Embora recorra com cada vez mais frequência a integrantes das Forças Armadas, o presidente Jair Bolsonaro, influenciado pelos filhos, demonstra incômodo com o destaque obtido por ministros militares apontados como “tutores” e “bombeiros” de um governo que acumula crises. Para Bolsonaro, os auxiliares fardados ficam com os louros do que considera “aspectos positivos” de sua gestão, enquanto que ele e auxiliares civis afinados com o discurso ideológico são atacados.

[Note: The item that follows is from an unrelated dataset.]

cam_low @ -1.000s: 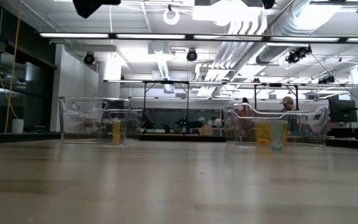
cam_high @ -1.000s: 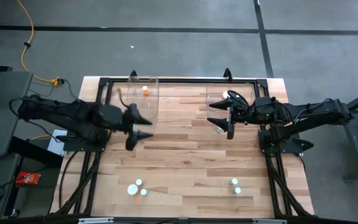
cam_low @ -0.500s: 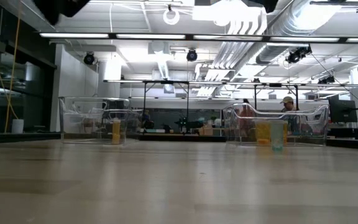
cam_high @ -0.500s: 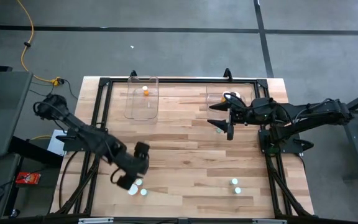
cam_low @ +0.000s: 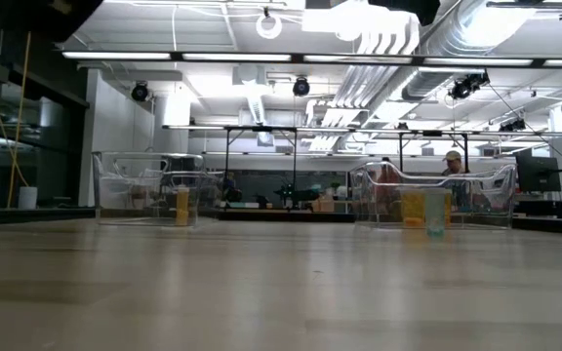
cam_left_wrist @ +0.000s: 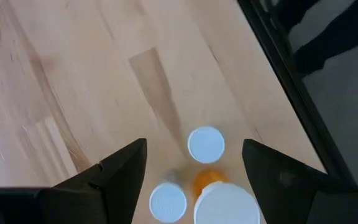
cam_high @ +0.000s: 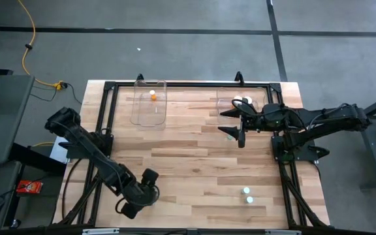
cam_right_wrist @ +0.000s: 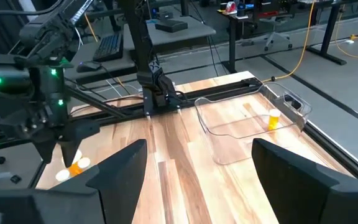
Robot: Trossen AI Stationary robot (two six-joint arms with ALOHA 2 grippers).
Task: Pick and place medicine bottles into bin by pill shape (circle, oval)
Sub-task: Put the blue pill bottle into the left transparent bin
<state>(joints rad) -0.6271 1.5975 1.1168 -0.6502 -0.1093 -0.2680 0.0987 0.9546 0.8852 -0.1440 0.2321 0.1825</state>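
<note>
Left gripper [cam_left_wrist: 194, 163] is hanging open directly over three white-capped medicine bottles [cam_left_wrist: 206, 144], which are standing upright between its fingers, so we are reaching with the nearer arm. Right gripper [cam_high: 237, 125] is waiting open beside the right bin [cam_high: 226, 101].

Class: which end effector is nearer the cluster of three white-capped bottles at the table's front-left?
Left. The left end effector hangs open directly over the three bottles; the right end effector sits far across the table beside the right bin.

Nearest bottle [cam_left_wrist: 225, 202] — cut off by edge
</note>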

Bolsonaro, segundo apurou o Estadão, chegou a cobrar ministros para que se manifestassem publicamente contra reportagens que citam críticas de militares, de modo reservado, a ele e também como um contraponto aos filhos.

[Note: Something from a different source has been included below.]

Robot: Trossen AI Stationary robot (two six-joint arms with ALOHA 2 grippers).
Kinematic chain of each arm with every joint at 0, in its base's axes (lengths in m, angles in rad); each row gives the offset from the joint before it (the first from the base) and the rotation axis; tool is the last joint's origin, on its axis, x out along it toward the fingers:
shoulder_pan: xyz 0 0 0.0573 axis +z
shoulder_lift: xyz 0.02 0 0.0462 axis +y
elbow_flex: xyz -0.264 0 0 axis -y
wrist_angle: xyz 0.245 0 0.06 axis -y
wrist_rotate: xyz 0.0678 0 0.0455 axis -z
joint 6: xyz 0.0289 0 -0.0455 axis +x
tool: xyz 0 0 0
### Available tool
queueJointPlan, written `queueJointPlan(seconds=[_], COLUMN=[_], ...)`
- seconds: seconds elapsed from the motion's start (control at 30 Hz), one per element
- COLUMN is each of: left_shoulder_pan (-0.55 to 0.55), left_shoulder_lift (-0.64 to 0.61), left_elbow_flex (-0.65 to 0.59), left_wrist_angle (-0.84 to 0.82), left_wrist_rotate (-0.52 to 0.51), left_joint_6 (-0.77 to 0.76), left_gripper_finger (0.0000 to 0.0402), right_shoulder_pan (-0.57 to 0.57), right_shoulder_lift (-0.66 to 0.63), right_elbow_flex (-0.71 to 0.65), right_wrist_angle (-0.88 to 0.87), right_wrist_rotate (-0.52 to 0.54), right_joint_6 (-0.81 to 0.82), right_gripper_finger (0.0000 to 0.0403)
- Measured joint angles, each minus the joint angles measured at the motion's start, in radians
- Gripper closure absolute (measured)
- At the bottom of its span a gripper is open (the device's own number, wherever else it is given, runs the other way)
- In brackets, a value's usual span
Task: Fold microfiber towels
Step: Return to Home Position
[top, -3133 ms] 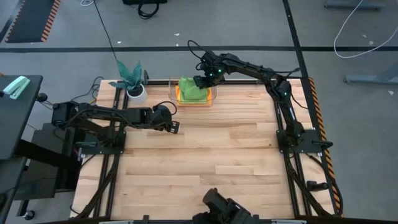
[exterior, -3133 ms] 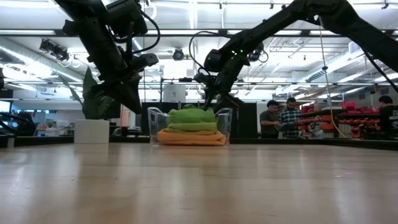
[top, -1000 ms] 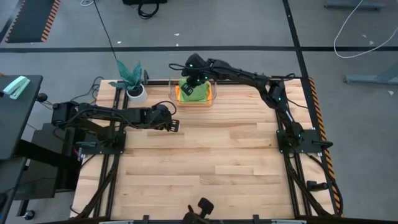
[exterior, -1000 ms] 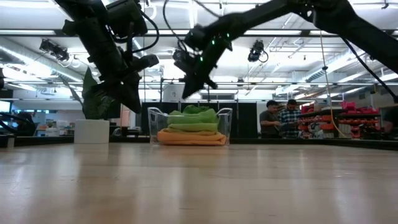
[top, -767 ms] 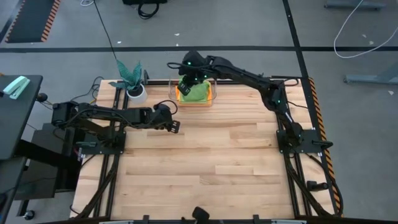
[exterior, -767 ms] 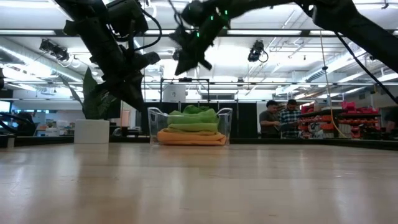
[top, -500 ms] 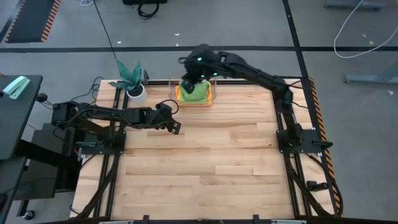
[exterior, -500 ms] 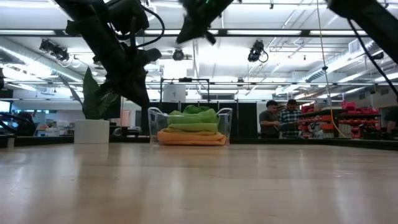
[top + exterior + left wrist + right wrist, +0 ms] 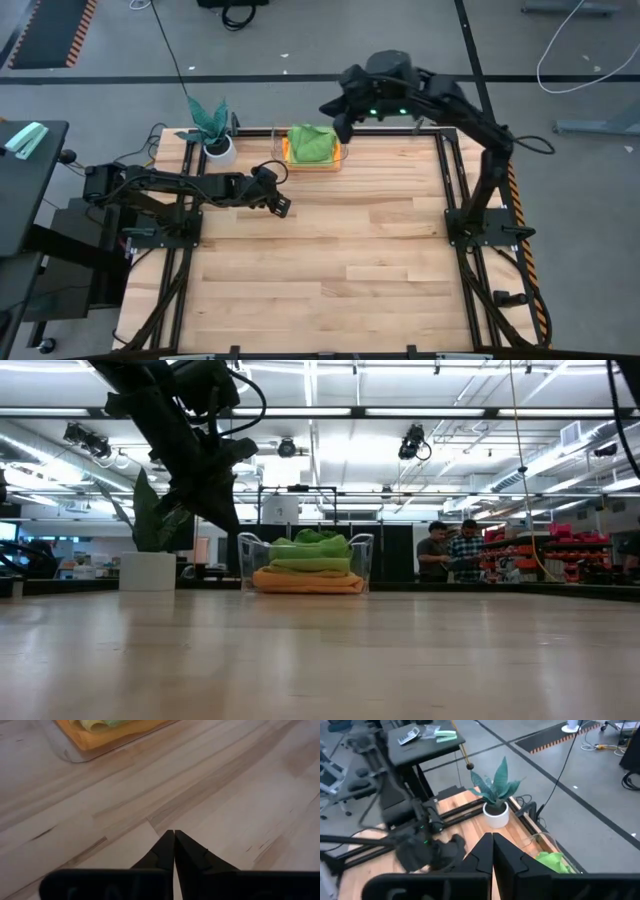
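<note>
The folded microfiber towels (image 9: pixel 311 143) lie stacked in a clear tray (image 9: pixel 245 555) at the table's far edge. In the low view the orange one (image 9: pixel 307 582) is at the bottom, a lime one (image 9: pixel 308 565) is over it, and a green one (image 9: pixel 320 542) is on top. My left gripper (image 9: pixel 283 205) hovers shut over bare wood, near and left of the tray; its fingertips meet (image 9: pixel 173 833). My right gripper (image 9: pixel 340 126) hangs high, just right of the stack, shut (image 9: pixel 492 836) with nothing in it. It is out of the low view.
A teal-leaved plant (image 9: pixel 210 118) in a white pot (image 9: pixel 220 150) stands left of the tray at the far edge. Bare wooden tabletop (image 9: pixel 350 250) stretches from the tray to the near edge. People (image 9: pixel 452 552) stand in the room beyond the table.
My right gripper, shut, has risen from just above the towel stack, moved toward the table's right edge and left the low view. The stack lies unchanged. My left gripper has stayed in place and rolled a little about its own axis.
</note>
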Motion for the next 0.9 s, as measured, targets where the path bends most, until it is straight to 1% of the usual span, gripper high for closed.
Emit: queueJointPlan(seconds=[0.17,0.3,0.4,0.57,0.73,0.9], left_shoulder_pan=[0.0,0.0,0.0,0.0,0.0,0.0], left_shoulder_lift=[0.0,0.0,0.0,0.0,0.0,0.0], left_elbow_flex=[0.0,0.0,0.0,0.0,0.0,0.0], left_wrist_angle=[0.0,0.0,0.0,0.005,0.022,0.052], left_wrist_rotate=[0.0,0.0,0.0,-0.001,-0.004,-0.004], left_joint_6=[0.0,0.0,0.0,0.005,0.067,0.128], left_gripper_finger=[0.0376,0.0372,0.0374,0.0382,0.0385,0.0377], right_shoulder_pan=[0.035,0.05,0.068,0.094,0.099,0.099], right_shoulder_lift=[-0.062,-0.101,-0.122,-0.136,-0.136,-0.136], right_elbow_flex=[0.0,0.0,0.0,0.0,0.0,0.0], right_wrist_angle=[-0.051,-0.08,-0.099,-0.124,-0.151,-0.168], right_wrist_rotate=[0.039,0.042,0.042,0.041,0.041,0.041], right_joint_6=[-0.002,0.028,0.053,0.035,0.018,0.026], right_gripper_finger=[0.0394,0.0392,0.0387,0.0383,0.0385,0.0385])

Atualmente, três generais têm assento no Palácio do Planalto. São os ministros da Casa Civil, Walter Braga Netto, da Secretaria de Governo, Luiz Eduardo Ramos, e do Gabinete de Segurança Institucional (GSI), Augusto Heleno. O trio atuou tentando contornar as crises envolvendo os ex-ministros da Justiça Sérgio Moro e da Saúde Luiz Henrique Mandetta e Nelson Teich, que deixou a pasta anteontem.
Na terça-feira, o trio de ministros militares prestou depoimento no inquérito aberto pelo Supremo Tribunal Federal (STF) para apurar a acusação de Moro de que Bolsonaro tentou interferir na Polícia Federal. Moro afirmou que os três se dispuseram a conversar com o presidente para tentar encontrar um consenso sobre a substituição de Maurício Valeixo no comando da corporação.
De acordo com pessoas próximas ao presidente, as crises foram usadas para ver reações e posicionamentos de seus auxiliares oriundos das Forças Armadas. Segundo relatos, existe um trabalho de cruzamento do que sai na imprensa e as movimentações internas em uma tentativa de rastrear as fontes.